Las películas del género suelen insertar la frase típica y tópica. Casino de Las Vegas: «¡Hagan juego! ¡No va más!». Un añadido popular incluía: «La casa nunca pierde; cuando no gana, empata». Salvando las distancias, que las hay, y evitando alguna interpretación malévola, que pudiera producirse, algunas situaciones parecen de ruleta. El Concello de Ourense tiene que pagarle a Caixanova 256.000 euros por la programación cultural que la entidad viguesa trae a la ciudad. El asunto tiene varios análisis. El primero, técnico. El interventor municipal considera improcedente el abono de la cantidad porque «non se teñen aportado facturas que acrediten o cumprimento dos convenios do patrocinio asinados». Incluso añade que se le va a pagar «sen presentar facturas». El segundo, discriminatorio. No parece muy defendible que el gobierno socialista y nacionalista haga el primo cuando Caixanova no le exige el canon a Vigo o Pontevedra. El tercero, moral. Si la caja de ahorros gana en la actuación, se queda con la pasta. Si pierde, quien paga es el Concello; o sea, nosotros.

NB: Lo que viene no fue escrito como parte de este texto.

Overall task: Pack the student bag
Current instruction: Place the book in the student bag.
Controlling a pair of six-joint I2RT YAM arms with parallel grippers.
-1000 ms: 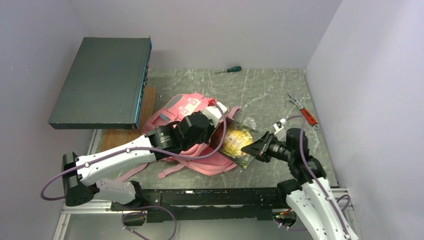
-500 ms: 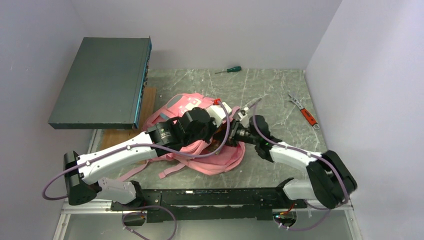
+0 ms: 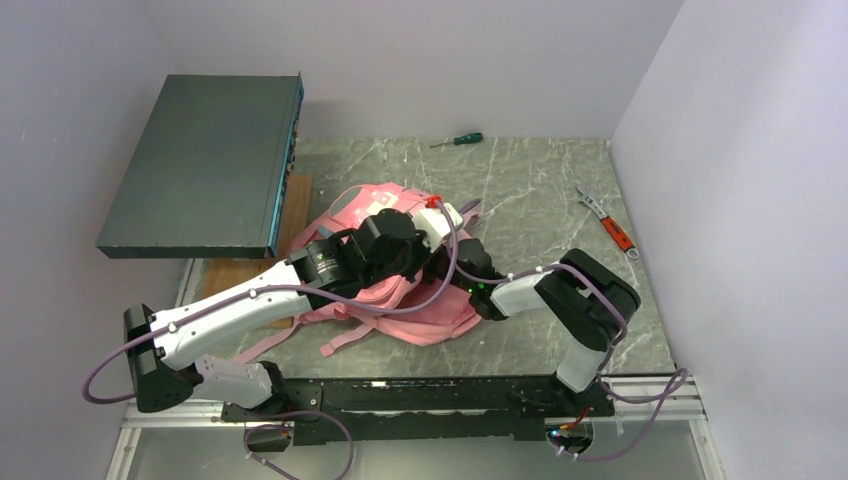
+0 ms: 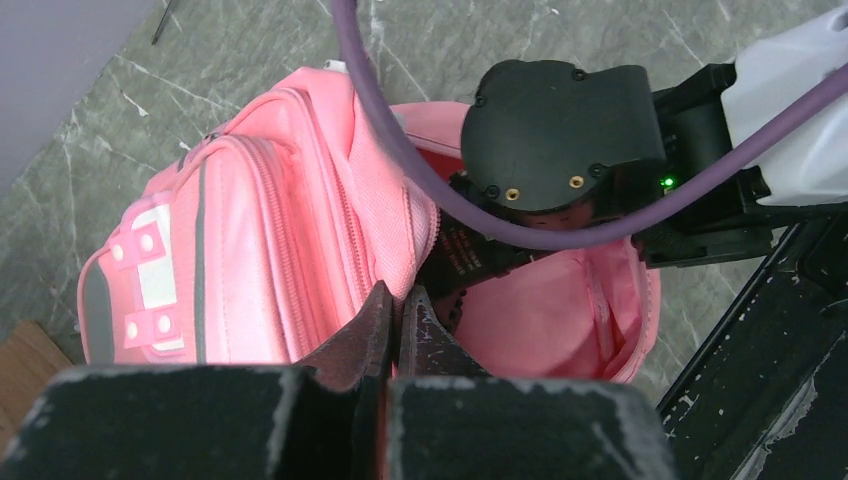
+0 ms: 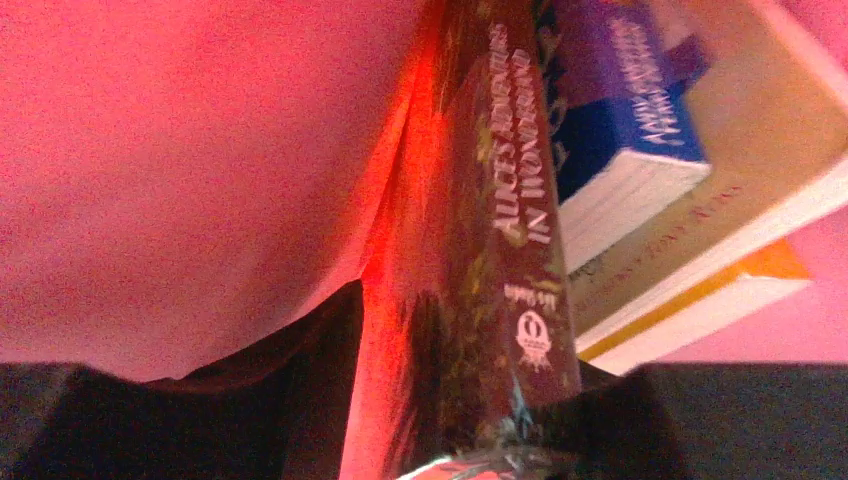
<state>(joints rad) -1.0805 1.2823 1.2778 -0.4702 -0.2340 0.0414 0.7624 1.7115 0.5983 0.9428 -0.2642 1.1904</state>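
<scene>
Books are in the student bag [image 3: 425, 318], seen from the right wrist camera. A dark volume [image 5: 500, 250] with "Alice's Adventures in Wonderland" on its spine stands against the pink lining. A blue book [image 5: 630, 150] and a cream book with an orange stripe [image 5: 720, 260] lie stacked just beside it. The dark volume sits between the right jaws, one dark finger on either side. Whether they pinch it or stand loose, I cannot tell. The right arm [image 3: 560, 290] is buried wrist-deep in the bag's mouth.

Over on the left arm [image 3: 250, 310], the jaws are pressed together right at the rim of that opening. Whether fabric is caught between them is not visible.

The bag lies on its side in the middle of the desk [image 3: 540, 190], mouth facing right, straps trailing toward the black rail [image 3: 420, 392] at the near edge. On its left it sits just beside a wooden board [image 3: 245, 272], under a big dark flat box [image 3: 200, 165]. Bare desk shows behind it and to the right. A green screwdriver [image 3: 458, 140] lies near the back wall and a red-handled wrench [image 3: 608, 224] near the right wall, both well apart from the bag.
</scene>
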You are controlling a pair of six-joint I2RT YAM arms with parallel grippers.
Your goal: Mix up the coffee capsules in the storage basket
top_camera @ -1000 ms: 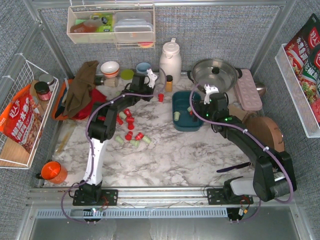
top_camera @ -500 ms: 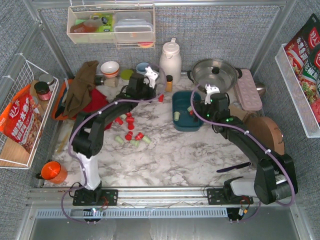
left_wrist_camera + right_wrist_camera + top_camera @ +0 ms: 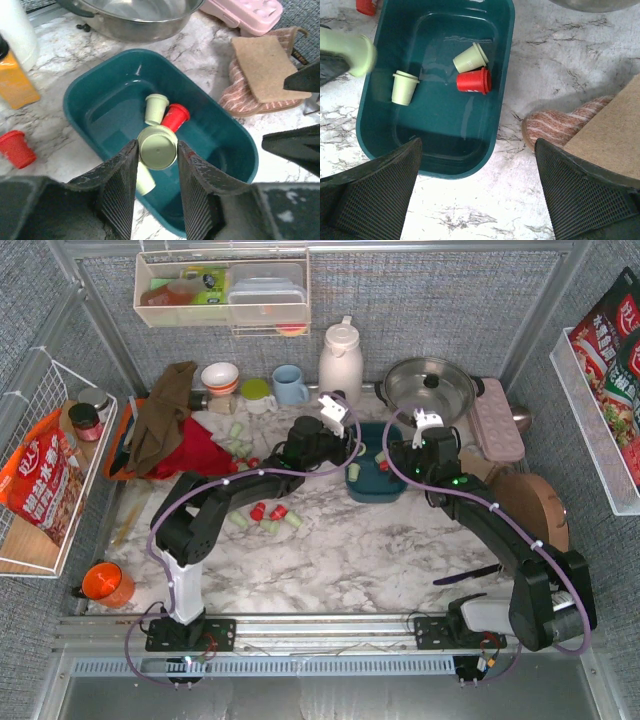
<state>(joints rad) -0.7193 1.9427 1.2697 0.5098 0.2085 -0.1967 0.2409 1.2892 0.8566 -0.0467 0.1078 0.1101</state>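
the left hand [image 3: 157,151] grips a mint green capsule [image 3: 158,145] above the teal storage basket [image 3: 87,87], which holds three capsules [image 3: 474,81]; the right hand [image 3: 477,187] hangs wide open.

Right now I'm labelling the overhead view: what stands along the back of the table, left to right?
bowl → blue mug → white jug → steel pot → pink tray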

«É un mal acordo», reconoció el concejal de Hacienda, «pero temos que cumplilo», se quejó. Caixanova tiene desde hace ya un montón de tiempo un cliente de primera en el Concello. Domiciliaciones, entidad colaboradora, recaudadora de tributos, etc. Cualquier gestor de una entidad que se juegue dinero privado aprieta a su proveedor. No es el caso del Concello de Ourense ni de sus gobernantes. Se está hablando de dineros públicos, de dinero de todos. Por lo tanto, de nadie, por lo que parece.
En momentos en los que los gestores políticos se lavan la cara hablando de rebajas de sueldo para ejemplificar su actuación en tiempos de crisis, los hay que hacen la vista gorda ante un acuerdo tan lesivo para todos. Y mientras el Concello deja hacer, Caixanova, a facturar. La caja nunca pierde; cuando no gana, empata.